In my main() function I call the download_file as such, from a for loop reading directories:

                    res = download_file(dbx, fname)
                    doc = Document()
                    try:
                        t = doc.add_table(res.shape[0] + 1, res.shape[1])
                        #add header row
                        for j in range(res.shape[-1]):
                            t.cell(0, j).text = res.columns[j]
                        #populate rest of table
                        for i in range(res.shape[0]):
                            for j in range(res.shape[-1]):
                                t.cell(i + 1, j).text = str(res.values[i, j])
                                
                    except ValueError:
                        cleaned_str = ''.join(c for c in res.decode('CP1252', errors='ignore') if valid_xml_char_ordinal(c))
                        doc.add_paragraph(cleaned_str)
                        break
At this point I have downloaded the docs files, however they are unreadable by ms word.

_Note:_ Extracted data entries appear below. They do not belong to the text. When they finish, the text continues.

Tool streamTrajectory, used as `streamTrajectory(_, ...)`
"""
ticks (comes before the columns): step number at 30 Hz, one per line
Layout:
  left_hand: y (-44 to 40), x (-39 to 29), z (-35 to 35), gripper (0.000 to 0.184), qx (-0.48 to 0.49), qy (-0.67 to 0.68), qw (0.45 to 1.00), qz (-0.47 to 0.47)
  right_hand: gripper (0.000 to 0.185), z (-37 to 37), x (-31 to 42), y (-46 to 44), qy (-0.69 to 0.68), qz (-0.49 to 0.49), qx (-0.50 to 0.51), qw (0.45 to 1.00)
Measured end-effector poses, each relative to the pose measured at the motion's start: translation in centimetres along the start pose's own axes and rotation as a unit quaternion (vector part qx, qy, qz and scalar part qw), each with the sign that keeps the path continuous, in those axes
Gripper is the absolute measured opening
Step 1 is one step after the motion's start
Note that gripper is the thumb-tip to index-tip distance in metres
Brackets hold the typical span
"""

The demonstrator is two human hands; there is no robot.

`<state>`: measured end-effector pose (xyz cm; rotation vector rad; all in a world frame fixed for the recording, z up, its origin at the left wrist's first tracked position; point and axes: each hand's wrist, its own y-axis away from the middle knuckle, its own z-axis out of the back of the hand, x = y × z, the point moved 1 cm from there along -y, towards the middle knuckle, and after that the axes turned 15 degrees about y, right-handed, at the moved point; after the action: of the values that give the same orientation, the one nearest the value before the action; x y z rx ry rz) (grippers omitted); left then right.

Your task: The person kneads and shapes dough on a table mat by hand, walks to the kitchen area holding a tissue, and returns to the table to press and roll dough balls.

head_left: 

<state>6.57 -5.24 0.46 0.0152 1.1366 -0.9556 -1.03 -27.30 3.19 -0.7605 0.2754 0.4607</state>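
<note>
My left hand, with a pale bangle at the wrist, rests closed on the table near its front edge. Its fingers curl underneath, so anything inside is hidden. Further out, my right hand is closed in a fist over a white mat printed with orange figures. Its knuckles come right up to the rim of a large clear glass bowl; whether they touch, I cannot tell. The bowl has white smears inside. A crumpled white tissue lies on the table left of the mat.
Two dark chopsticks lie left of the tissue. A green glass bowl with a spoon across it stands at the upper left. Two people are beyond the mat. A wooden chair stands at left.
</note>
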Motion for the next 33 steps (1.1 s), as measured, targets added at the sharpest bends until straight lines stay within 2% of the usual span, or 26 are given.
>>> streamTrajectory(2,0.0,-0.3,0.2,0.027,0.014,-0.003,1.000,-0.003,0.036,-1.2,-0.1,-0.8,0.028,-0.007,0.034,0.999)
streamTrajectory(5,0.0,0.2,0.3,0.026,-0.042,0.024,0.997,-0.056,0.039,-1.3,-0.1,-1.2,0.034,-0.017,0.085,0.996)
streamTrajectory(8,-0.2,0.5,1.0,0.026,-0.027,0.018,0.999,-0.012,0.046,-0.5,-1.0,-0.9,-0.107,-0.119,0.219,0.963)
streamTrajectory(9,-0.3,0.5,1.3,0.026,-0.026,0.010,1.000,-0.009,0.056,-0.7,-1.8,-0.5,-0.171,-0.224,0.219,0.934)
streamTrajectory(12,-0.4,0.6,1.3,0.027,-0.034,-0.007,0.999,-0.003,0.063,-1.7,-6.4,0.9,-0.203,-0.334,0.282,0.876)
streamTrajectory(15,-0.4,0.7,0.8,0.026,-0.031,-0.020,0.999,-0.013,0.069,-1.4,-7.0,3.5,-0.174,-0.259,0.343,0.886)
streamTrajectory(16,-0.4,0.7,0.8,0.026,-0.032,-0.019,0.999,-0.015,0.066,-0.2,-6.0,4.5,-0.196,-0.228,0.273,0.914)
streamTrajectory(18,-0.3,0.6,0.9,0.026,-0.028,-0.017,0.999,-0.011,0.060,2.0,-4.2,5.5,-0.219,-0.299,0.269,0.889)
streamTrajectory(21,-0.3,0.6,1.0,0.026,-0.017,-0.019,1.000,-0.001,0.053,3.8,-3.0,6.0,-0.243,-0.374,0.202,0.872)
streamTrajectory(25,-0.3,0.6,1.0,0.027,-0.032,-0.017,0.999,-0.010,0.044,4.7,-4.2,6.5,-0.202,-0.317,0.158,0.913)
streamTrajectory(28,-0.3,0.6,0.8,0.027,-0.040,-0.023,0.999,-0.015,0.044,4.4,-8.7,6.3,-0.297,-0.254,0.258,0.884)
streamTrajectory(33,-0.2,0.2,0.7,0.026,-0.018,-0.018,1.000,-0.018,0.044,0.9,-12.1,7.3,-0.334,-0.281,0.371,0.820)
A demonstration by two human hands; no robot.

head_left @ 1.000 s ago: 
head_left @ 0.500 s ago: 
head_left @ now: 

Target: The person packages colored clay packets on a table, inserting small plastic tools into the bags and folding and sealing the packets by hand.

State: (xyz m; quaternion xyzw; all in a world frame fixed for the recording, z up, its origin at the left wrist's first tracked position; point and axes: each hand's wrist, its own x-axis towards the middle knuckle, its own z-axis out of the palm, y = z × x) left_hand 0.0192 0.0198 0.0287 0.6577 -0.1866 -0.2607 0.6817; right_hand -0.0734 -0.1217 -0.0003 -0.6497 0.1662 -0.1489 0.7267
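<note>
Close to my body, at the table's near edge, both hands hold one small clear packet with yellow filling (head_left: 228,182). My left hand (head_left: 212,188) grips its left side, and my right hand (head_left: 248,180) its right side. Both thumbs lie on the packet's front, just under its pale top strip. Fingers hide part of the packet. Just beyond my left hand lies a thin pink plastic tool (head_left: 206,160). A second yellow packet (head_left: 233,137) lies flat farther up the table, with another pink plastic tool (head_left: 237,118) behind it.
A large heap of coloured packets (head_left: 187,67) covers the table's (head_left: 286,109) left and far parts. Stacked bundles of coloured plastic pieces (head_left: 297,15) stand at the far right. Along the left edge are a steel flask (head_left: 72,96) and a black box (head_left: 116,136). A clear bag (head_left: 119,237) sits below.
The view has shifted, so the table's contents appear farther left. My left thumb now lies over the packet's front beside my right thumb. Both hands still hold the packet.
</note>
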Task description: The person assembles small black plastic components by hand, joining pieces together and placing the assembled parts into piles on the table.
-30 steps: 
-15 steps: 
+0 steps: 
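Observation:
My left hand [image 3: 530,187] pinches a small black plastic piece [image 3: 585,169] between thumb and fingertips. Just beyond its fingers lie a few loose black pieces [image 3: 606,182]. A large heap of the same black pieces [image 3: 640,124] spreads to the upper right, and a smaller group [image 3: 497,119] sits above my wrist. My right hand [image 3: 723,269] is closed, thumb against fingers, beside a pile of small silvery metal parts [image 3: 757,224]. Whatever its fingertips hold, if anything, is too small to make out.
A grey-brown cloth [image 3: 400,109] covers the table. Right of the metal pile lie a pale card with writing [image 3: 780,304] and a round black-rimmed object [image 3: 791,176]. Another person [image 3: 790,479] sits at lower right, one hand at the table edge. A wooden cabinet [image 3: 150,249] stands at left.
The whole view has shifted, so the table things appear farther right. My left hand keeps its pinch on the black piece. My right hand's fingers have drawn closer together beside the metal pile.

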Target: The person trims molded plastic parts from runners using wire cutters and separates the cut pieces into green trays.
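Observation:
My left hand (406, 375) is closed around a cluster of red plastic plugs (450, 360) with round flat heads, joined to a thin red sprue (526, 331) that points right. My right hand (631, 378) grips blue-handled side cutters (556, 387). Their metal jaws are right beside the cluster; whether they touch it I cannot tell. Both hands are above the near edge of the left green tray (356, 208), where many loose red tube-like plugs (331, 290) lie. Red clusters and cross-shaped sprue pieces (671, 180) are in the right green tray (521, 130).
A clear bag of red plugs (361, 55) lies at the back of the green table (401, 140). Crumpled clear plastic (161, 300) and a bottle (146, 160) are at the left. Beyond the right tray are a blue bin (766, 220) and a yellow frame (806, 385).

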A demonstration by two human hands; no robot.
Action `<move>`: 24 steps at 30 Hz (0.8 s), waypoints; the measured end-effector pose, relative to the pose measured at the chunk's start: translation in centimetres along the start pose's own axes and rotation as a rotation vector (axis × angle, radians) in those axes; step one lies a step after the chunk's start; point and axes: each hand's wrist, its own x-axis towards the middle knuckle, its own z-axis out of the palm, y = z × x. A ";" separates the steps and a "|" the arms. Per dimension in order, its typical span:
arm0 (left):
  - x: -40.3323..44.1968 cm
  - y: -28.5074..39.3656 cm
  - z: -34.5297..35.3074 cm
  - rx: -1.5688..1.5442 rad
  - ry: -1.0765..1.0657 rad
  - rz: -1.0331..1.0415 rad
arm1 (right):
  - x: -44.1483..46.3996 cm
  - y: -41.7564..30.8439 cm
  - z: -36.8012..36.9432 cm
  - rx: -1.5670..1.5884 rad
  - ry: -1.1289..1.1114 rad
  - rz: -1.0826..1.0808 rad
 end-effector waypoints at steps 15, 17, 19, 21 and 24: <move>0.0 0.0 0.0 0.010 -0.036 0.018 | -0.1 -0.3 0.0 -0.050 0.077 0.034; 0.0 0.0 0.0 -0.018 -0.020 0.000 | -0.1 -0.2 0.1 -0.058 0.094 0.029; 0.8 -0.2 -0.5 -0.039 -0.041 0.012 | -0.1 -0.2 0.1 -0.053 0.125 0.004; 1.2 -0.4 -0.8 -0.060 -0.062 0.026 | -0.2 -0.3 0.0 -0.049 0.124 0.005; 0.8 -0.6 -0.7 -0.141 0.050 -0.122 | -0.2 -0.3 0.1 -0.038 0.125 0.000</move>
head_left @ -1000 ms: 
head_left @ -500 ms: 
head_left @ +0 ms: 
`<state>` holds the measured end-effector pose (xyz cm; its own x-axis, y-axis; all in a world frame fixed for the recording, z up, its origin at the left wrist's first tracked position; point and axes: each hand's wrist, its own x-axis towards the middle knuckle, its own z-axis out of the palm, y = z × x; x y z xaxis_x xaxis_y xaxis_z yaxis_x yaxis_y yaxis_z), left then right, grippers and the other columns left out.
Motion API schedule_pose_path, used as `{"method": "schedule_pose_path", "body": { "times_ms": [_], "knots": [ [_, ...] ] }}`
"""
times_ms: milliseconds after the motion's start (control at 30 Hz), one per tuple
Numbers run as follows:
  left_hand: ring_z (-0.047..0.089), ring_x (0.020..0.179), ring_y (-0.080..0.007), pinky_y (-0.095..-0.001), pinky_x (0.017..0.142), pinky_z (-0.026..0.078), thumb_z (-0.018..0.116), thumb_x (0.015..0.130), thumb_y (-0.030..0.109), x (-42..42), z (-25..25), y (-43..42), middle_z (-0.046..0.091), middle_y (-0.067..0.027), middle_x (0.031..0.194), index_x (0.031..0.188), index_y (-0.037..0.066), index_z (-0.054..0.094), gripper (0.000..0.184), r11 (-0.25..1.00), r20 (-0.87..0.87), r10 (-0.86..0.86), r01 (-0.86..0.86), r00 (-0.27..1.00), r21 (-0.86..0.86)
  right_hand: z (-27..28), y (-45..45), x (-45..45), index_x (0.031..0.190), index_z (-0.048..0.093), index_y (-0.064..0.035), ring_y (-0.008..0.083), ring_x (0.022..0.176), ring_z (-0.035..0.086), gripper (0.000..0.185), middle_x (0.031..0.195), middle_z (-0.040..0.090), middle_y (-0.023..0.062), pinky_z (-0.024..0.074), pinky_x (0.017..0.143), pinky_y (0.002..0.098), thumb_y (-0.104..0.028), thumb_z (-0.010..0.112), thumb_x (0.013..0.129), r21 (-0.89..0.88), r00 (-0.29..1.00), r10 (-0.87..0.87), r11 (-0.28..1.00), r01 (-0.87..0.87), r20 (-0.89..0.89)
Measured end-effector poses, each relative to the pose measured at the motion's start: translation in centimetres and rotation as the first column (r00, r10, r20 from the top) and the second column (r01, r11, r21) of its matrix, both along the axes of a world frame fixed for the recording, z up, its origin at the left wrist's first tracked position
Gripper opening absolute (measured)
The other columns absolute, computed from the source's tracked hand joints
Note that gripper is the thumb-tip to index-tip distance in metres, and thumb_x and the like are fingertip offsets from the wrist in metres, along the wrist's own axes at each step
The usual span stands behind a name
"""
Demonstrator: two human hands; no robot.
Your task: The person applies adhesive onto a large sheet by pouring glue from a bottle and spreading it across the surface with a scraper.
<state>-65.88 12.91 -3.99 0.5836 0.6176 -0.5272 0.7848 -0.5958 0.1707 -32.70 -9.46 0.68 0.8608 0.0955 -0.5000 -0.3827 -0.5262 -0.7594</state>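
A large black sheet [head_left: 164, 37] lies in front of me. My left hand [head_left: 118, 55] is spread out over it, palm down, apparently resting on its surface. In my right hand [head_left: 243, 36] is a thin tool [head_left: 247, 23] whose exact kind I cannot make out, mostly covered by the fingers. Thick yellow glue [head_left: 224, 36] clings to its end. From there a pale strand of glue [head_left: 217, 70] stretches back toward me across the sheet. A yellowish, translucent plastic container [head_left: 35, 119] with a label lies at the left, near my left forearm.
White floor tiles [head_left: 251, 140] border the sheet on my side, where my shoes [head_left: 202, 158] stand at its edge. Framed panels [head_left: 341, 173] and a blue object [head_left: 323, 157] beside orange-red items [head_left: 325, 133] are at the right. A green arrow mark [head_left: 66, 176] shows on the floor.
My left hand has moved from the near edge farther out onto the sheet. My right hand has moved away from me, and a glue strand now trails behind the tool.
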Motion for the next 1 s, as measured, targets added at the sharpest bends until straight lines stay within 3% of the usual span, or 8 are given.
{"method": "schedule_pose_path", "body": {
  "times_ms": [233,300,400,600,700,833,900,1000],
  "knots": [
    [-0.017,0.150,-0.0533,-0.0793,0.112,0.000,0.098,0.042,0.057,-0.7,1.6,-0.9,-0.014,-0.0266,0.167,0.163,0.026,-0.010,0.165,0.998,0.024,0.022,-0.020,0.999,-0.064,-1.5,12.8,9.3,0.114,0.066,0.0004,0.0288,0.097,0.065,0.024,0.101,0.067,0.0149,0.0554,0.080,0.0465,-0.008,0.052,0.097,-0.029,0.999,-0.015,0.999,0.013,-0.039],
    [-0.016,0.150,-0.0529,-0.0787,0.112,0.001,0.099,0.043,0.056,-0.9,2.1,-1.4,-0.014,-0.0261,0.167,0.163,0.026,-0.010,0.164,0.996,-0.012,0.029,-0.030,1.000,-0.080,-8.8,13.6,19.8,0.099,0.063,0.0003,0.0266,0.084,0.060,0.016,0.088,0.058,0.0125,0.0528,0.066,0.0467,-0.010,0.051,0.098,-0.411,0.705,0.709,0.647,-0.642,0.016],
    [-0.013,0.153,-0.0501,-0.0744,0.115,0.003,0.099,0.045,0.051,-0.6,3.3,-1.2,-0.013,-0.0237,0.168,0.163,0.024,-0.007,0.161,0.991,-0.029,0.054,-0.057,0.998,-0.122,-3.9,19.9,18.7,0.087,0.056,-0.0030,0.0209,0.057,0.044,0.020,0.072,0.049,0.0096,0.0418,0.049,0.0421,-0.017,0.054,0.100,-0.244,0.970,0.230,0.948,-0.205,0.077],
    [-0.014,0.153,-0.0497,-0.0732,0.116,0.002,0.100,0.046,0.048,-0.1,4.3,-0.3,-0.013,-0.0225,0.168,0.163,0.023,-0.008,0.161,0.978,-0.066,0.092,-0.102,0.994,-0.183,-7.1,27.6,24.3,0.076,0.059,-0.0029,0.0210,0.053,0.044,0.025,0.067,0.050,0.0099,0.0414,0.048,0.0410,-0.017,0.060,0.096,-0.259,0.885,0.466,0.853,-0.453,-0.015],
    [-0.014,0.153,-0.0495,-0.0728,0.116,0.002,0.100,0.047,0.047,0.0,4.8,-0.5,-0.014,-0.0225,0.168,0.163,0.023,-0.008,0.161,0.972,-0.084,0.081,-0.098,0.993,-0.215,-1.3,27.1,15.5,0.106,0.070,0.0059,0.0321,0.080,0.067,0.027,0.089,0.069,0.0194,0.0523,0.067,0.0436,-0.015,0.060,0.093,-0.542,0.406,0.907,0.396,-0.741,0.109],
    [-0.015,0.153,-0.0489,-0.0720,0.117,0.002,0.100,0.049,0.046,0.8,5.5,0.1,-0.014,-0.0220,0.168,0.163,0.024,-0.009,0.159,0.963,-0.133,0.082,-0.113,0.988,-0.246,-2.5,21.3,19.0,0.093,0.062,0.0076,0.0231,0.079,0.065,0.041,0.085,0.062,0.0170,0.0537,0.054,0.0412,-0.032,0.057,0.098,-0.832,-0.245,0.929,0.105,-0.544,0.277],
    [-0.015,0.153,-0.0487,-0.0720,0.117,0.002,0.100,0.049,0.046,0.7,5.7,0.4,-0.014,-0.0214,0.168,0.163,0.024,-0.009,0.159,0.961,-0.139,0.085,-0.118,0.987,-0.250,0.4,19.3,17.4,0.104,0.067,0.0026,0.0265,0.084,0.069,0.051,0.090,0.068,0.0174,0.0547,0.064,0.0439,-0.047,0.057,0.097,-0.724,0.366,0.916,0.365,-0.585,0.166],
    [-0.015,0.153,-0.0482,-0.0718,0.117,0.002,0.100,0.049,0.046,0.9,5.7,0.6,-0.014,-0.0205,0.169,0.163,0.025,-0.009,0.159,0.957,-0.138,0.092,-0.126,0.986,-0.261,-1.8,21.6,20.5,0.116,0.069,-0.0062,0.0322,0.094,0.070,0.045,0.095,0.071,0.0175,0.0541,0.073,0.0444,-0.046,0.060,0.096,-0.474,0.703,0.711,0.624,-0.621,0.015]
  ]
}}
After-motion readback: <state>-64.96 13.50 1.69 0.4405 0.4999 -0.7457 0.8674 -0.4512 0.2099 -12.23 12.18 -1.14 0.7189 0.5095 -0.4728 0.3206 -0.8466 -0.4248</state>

Is there a need to download the files locally and then reading using again docx tables method:

        doc1 = Document('./' + str(fname).replace('\\','/'))
        table = doc1.tables[0]
        data1 = []
        for i, row in enumerate(table.rows):
            text = (cell.text for cell in row.cells)
            #...
Is there a simpler solution? At this point my objective is to read doc/docx files from dropbox and saving the content of their tables in excel locally.
Thanks for your time
Got an example docx file to work on?

If the files are unreadable, nothing will help!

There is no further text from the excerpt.